Prompt – Scan the entries and tally the lines that include the string "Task". Reply with the figure alone.

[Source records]
'''

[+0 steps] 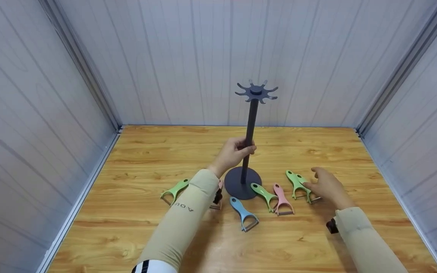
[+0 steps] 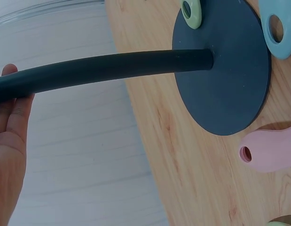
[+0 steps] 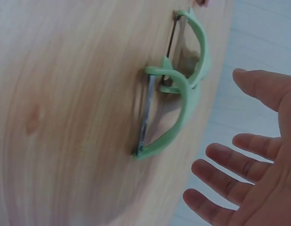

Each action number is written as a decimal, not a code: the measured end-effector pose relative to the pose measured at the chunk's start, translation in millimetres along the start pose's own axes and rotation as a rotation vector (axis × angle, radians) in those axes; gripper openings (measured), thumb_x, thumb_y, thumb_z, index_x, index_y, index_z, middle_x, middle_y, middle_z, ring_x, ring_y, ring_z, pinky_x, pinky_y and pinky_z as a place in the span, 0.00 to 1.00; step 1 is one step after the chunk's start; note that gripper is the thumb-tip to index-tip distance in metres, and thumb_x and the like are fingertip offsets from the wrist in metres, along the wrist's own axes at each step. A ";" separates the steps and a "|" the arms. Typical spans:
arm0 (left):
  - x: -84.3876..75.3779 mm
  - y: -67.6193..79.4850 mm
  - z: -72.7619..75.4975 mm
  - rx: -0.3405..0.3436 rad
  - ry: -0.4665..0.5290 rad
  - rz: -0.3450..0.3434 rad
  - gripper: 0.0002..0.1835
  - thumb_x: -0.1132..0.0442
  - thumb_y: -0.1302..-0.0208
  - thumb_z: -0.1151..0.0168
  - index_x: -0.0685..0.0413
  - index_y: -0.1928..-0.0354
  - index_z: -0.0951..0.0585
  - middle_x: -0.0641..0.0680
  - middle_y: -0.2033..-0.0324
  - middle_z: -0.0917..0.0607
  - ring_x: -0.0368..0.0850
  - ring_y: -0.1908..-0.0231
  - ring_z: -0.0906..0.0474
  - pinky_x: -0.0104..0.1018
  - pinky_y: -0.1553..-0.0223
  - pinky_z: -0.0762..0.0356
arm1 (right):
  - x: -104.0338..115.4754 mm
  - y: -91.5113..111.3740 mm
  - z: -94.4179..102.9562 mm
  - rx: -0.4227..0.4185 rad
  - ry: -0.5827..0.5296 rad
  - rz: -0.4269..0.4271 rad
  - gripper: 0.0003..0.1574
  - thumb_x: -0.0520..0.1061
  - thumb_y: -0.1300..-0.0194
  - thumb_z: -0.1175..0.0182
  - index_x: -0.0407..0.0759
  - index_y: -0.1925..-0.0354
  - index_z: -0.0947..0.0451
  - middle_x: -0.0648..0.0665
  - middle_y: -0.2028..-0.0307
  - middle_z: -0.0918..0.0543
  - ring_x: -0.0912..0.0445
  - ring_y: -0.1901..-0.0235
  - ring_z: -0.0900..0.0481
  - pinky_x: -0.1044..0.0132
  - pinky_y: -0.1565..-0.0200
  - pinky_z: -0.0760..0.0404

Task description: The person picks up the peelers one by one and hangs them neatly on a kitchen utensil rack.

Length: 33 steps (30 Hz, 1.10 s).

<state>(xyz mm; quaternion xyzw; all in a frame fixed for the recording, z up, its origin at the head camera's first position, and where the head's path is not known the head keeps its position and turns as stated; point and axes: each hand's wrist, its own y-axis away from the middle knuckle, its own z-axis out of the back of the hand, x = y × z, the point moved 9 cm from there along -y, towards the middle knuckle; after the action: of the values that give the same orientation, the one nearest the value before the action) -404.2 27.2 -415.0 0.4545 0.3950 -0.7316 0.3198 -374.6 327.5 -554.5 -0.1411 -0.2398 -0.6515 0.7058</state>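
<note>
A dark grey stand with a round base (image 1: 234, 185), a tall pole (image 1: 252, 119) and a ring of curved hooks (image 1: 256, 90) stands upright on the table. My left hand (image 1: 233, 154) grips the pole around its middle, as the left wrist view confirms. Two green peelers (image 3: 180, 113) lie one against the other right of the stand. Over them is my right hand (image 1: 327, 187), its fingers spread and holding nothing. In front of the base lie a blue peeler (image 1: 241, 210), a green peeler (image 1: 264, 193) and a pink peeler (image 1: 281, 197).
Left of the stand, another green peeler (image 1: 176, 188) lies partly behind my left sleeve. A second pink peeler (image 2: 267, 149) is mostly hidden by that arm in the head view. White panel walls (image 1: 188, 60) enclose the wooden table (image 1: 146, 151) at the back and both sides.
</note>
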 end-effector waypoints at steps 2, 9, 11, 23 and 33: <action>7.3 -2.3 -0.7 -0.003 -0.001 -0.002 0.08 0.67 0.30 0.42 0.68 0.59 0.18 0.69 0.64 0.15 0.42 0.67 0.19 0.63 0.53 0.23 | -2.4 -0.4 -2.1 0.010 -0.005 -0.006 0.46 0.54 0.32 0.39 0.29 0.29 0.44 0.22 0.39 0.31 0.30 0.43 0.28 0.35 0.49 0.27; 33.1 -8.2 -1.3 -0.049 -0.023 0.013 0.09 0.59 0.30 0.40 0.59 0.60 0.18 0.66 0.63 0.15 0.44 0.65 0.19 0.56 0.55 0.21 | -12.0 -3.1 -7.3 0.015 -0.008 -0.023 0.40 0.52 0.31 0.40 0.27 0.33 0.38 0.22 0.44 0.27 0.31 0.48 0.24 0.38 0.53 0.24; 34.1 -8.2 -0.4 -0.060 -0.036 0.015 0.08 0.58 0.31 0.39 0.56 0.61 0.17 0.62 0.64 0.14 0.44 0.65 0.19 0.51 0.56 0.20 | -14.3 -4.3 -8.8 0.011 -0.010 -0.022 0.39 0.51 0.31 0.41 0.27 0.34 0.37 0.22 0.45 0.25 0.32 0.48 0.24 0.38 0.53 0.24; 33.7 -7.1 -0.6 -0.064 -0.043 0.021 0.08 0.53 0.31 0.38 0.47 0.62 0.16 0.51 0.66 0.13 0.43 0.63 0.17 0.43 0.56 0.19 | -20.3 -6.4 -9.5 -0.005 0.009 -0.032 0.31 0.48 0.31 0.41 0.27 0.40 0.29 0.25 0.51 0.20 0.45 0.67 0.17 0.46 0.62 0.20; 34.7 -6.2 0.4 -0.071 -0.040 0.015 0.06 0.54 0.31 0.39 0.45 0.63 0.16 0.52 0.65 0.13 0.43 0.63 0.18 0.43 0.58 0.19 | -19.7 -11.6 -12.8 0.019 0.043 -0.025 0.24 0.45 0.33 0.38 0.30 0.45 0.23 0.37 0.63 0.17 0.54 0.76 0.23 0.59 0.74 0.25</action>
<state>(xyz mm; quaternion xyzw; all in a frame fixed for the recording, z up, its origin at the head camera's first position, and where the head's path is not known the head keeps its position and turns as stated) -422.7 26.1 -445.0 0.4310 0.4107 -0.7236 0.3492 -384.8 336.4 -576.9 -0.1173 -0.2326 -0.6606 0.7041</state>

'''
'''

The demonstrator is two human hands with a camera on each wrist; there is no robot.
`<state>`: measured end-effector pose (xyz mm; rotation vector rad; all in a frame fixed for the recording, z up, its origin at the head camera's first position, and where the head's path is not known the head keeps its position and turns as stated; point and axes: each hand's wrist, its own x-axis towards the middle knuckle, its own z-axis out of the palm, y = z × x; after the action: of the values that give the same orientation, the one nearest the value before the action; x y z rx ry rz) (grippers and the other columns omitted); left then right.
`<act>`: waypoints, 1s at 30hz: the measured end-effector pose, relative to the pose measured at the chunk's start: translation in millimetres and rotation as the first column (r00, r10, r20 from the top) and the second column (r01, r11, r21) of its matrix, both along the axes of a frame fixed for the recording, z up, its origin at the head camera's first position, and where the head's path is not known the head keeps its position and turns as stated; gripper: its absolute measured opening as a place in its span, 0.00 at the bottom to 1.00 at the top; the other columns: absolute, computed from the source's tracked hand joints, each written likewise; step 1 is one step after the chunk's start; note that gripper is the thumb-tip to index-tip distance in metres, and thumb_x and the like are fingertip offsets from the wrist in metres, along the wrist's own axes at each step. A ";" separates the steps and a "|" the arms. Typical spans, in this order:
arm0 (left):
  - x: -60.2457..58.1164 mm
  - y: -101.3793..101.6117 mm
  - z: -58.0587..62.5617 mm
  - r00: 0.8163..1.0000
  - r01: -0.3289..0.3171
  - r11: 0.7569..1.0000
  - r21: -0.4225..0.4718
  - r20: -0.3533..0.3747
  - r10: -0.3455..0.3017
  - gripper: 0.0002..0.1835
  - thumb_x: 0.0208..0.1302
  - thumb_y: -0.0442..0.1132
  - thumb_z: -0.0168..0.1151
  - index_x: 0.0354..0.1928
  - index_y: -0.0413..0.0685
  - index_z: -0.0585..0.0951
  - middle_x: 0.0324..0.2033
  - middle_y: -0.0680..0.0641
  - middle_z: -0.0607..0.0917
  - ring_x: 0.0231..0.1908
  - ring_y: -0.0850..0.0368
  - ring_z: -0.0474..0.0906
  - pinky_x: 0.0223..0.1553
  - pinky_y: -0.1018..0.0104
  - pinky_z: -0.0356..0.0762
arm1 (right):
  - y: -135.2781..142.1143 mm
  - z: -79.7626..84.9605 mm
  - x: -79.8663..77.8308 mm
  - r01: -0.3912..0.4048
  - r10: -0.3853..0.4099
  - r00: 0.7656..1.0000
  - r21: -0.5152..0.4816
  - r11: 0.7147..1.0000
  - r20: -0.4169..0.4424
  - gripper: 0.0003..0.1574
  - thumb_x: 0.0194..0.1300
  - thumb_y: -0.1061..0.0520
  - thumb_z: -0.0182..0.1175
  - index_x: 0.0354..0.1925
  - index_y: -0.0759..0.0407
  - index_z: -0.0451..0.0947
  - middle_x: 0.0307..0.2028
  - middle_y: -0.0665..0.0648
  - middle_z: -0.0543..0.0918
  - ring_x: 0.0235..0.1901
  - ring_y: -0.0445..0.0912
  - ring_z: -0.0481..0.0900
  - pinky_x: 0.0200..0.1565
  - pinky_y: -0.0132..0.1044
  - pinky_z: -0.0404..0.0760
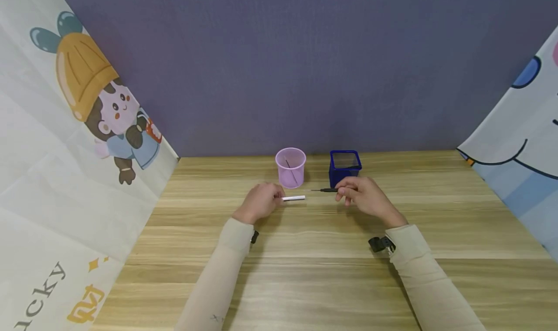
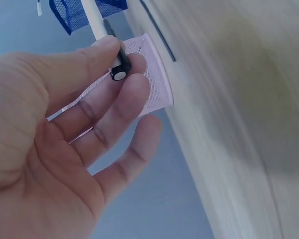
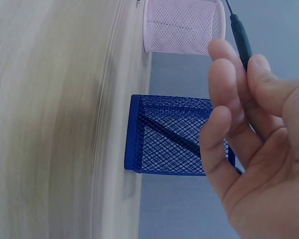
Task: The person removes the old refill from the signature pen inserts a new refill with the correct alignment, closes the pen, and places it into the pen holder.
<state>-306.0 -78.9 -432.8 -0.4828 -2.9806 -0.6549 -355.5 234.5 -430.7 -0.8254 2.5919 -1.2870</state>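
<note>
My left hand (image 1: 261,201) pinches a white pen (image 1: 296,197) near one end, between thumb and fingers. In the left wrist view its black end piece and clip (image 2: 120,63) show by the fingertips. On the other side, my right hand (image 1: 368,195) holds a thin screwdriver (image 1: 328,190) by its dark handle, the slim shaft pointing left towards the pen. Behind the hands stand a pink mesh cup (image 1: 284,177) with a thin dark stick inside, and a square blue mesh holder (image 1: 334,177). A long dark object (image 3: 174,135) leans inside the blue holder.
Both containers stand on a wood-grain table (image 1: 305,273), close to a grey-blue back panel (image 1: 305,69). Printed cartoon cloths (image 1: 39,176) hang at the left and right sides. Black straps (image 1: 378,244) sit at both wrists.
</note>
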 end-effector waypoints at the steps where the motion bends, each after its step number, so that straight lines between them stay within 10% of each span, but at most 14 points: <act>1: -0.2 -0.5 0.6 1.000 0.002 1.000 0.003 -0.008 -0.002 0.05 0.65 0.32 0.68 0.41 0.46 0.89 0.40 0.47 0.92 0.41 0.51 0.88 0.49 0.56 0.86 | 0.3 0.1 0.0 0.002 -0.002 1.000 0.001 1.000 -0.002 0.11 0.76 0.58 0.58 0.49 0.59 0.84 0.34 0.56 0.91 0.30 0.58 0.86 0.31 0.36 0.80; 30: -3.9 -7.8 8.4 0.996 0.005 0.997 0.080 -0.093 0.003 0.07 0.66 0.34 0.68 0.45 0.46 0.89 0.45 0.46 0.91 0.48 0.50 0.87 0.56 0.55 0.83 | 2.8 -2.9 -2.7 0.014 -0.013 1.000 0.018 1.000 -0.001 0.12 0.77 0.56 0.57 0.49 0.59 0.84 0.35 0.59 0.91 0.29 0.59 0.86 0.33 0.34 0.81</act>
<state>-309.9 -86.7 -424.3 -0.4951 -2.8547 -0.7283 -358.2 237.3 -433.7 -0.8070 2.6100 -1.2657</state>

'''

Exercise output – 2